Silveira, que fazia a cobertura para o extinto jornal Agora, do Grupo Folha, foi defendido pelo escritório de Gasparian e agora aguarda o pagamento da indenização. Hoje estudante de oceanologia, ele diz que seria inviável arcar com os custos da defesa e elogia a criação do Tornavoz.
“Traz uma situação maior de segurança aos jornalistas mais desprotegidos ou desassessorados, o que por si só traz um auxílio para a própria democracia em si, porque não são poucos os tipos de violações a jornalistas e comunicadores e muitas vezes, muitas vezes mesmo, eles não tem para onde correr.”

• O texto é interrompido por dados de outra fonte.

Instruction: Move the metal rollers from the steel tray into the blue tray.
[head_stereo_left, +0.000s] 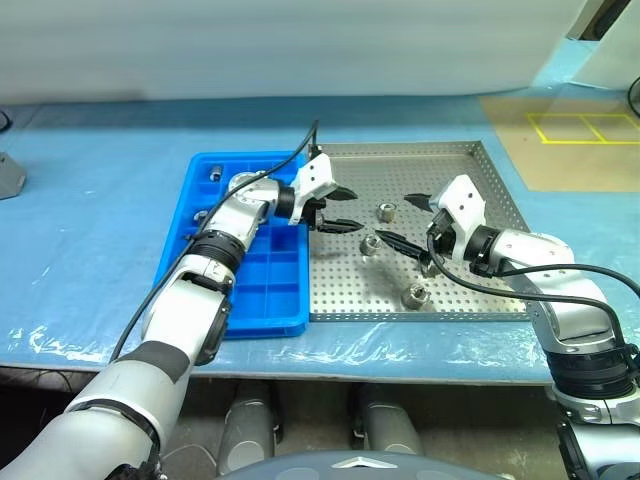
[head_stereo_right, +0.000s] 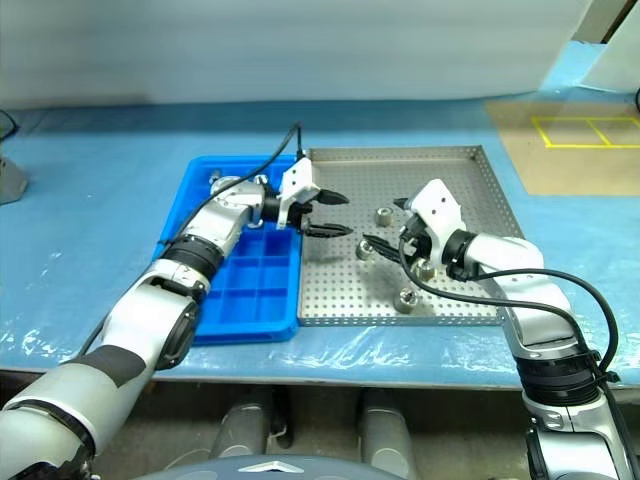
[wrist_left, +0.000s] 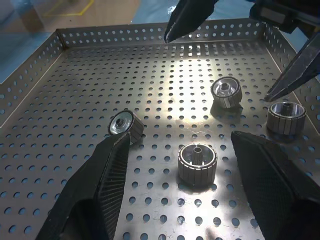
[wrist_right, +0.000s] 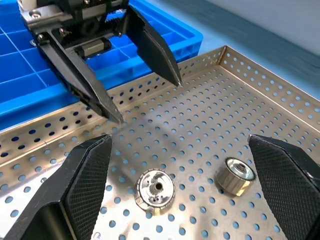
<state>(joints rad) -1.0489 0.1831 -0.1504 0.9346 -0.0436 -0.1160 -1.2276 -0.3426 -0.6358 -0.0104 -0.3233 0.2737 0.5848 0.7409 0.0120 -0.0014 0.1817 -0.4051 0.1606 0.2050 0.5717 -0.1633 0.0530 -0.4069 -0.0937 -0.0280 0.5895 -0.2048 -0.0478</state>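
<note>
Both the left gripper (head_stereo_left: 338, 208) and right gripper (head_stereo_left: 412, 222) hover with jaws spread and nothing grasped over the steel tray (head_stereo_left: 495, 175), likely lining up on the metal rollers (head_stereo_left: 370, 243) at its six-o'clock side, destined for the blue tray (head_stereo_left: 272, 300).

Bright, even overhead light; glare gleams on the steel tray (wrist_left: 165, 90), with soft shadows beneath the rollers (wrist_left: 197, 164).

Left claw (head_stereo_left: 338, 208) reached in from the left, black fingers parted, empty, pointing rightward. Right claw (head_stereo_left: 410, 222) opposite, fingers spread wide, empty, pointing left. Tips near, apart.
</note>
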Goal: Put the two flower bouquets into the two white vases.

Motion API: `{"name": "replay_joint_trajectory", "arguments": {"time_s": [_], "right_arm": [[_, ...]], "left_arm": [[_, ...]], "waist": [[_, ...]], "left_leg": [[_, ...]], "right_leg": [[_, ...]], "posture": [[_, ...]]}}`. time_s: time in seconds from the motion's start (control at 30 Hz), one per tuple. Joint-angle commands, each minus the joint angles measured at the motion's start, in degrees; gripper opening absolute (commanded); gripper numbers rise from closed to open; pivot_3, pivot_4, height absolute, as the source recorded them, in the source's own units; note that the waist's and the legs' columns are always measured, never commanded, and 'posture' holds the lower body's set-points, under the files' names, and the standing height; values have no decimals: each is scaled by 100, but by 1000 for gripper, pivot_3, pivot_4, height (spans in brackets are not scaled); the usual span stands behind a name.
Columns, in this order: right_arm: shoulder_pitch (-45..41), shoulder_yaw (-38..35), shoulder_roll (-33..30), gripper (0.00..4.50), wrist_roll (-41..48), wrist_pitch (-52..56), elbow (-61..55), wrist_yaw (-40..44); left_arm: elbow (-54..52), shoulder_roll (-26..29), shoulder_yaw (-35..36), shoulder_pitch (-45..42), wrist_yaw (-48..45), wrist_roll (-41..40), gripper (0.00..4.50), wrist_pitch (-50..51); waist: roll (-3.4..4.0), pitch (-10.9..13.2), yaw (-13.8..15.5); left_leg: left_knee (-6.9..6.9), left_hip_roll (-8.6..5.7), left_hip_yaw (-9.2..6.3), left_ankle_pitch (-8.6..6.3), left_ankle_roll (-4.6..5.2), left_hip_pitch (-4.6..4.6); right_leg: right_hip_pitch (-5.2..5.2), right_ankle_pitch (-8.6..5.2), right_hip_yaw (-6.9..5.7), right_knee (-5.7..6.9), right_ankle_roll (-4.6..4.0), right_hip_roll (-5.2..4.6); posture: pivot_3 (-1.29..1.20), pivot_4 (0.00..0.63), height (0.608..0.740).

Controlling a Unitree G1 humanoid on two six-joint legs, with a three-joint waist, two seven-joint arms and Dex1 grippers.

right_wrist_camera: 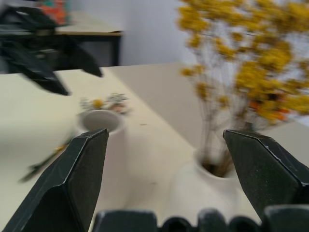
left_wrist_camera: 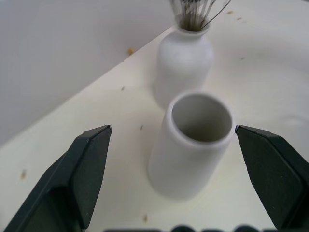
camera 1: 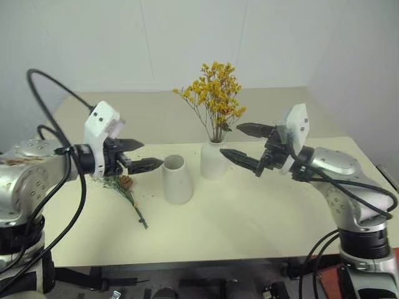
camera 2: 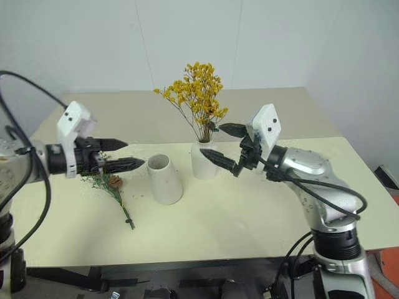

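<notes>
The tall spray of yellow-orange blossoms [camera 1: 215, 93] stands upright in the narrow-necked white vase [camera 1: 213, 161]. Left of it stands the wide-mouthed cylinder vase [camera 1: 176, 179], which is empty. The smaller dried bunch [camera 1: 126, 189] lies flat on the table left of the cylinder. My left gripper [camera 1: 140, 154] hangs open above that bunch, pointing at the cylinder's rim [left_wrist_camera: 200, 118], with nothing between its fingers. On the other side my right gripper [camera 1: 240, 143] is open just right of the bottle vase [right_wrist_camera: 203, 188], apart from the stems, holding nothing.
The cream table [camera 1: 262, 218] runs back to a white wall. Small bits of dried flower litter the tabletop around the vases. Black cables loop off both arms.
</notes>
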Motion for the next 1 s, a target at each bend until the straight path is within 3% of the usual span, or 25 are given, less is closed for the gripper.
{"name": "replay_joint_trajectory", "arguments": {"time_s": [0.03,0.2,0.3,0.37,0.43,0.6,0.8,1.0], "right_arm": [[-179,-46,-194,4474,337,64,-259,376],[-82,226,-333,4474,226,-120,-440,652],[-194,434,-290,4474,73,-268,-327,736],[-272,507,-237,4474,28,-342,-249,776],[-316,548,-184,4474,17,-401,-209,832],[-377,712,-69,4474,-63,-594,-164,962],[-449,787,69,4474,-120,-766,-145,1018],[-433,800,140,4474,-186,-810,-215,971]], "left_arm": [[-390,100,800,345,587,-594,4500,527],[-247,672,1650,1396,1991,-2759,4500,530],[917,2027,1278,1964,3175,-5028,4500,530],[1224,3030,885,2821,4497,-6901,4500,-486],[1327,3385,588,3283,5245,-7599,4500,-1286],[1458,3161,-407,2956,6256,-7629,4500,-2127],[1888,1831,-1801,1727,7974,-7629,4500,-2399],[2322,770,-2264,1133,9375,-7629,4500,-2399]], "waist": [[0,0,-2],[-5,-2,-1],[-11,-1,15],[-11,0,18],[0,4,50],[0,5,135],[-4,3,185],[-20,-4,196]], "left_leg": [[0,0,0,0,0,4],[-1,8,-1,-1,-2,32],[-2,11,-4,-6,-9,42],[-3,12,-2,-9,-14,50],[-7,19,-2,-16,-26,65],[-10,10,13,-18,-29,75],[-9,8,15,-19,-33,66],[-7,4,9,-22,-48,58]], "right_leg": [[2,-1,1,0,1,0],[30,-1,-1,-2,-1,2],[37,-2,-2,-1,-1,0],[38,-6,0,0,6,-1],[45,-2,10,0,-1,-12],[54,-1,11,-5,-8,-2],[54,2,12,-11,-11,-1],[52,4,10,-15,-9,-4]], "posture": [[0,150,740],[0,150,740],[0,150,740],[0,150,740],[0,150,740],[0,150,740],[0,150,740],[0,150,740]]}}
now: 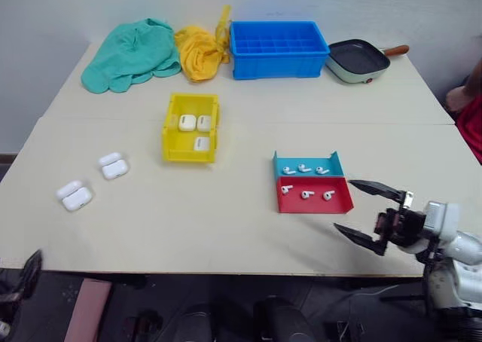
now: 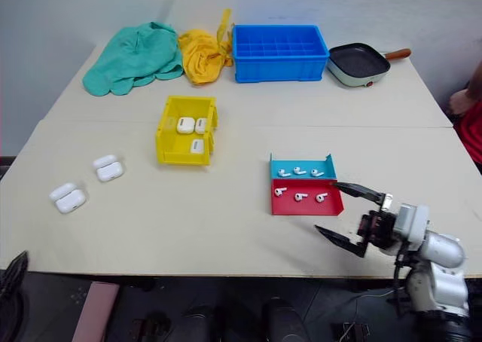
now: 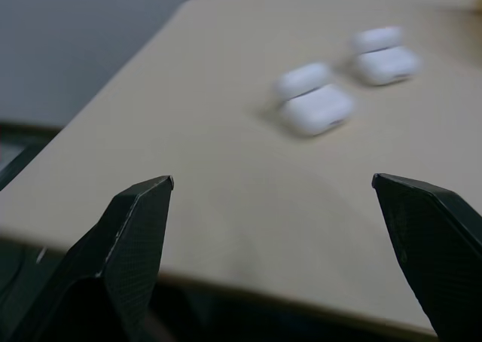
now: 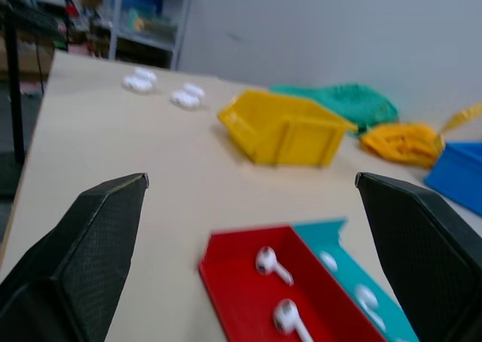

Katia Brasil, cofundadora e editora-executiva da agência Amazônia real, em Manaus, conta que ao longo de 30 anos de carreira já enfrentou de intimidações a ameaça de morte após publicar denúncias envolvendo autoridades numa época em que era mais difícil conseguir apoio diante dessas agressões.
“É muito importante que tenha no Brasil uma associação liderada por mulheres que possa ver a diversidade brasileira e juntar outras advogadas e advogados das regiões do país para defender os jornalistas”, diz.
Cofundadora do Tornavoz, a advogada especializada em direito penal Laura Gasparian Tkacz afirma que nessa esfera é comum que as pessoas sejam investigadas ou processadas por crimes contra a honra em razão de manifestações feitas principalmente em veículos de comunicação e redes sociais.
“É uma análise que deve ser feita caso a caso, mas há critérios que devem ser considerados e que têm relação com o direito à liberdade de expressão”, afirma, citando que o próprio Código Penal exclui a tipificação nos casos de manifestações críticas.
O Tornavoz deve atuar ainda como “amicus curiae”, se oferecendo para apresentar voluntariamente informações ao tribunal que possam ajudar na decisão de um caso, sem estar diretamente ligada a ele.
O instituto se manifestou para atuar dessa maneira no recurso do caso de uma defensora pública, condenada em primeira instância por difamação após conceder uma entrevista criticando a letalidade policial, em 2016.
Responsável pela defesa, o advogado criminalista Guilherme Madi Rezende diz que o instituto não foi admitido, mas que mesmo assim a atuação contribui para dar visibilidade e trazer luz ao debate, ajudando a assegurar um direito fundamental previsto pela Constituição.
“São advogadas muito reconhecidas e com opiniões muito importantes no cenário jurídico. Essa respeitabilidade e experiência aliada aos argumentos que contribuem para enriquecer o debate e, consequentemente, o exercício da liberdade de expressão legítima”, diz.
*As informações são da Folha de São Paulo.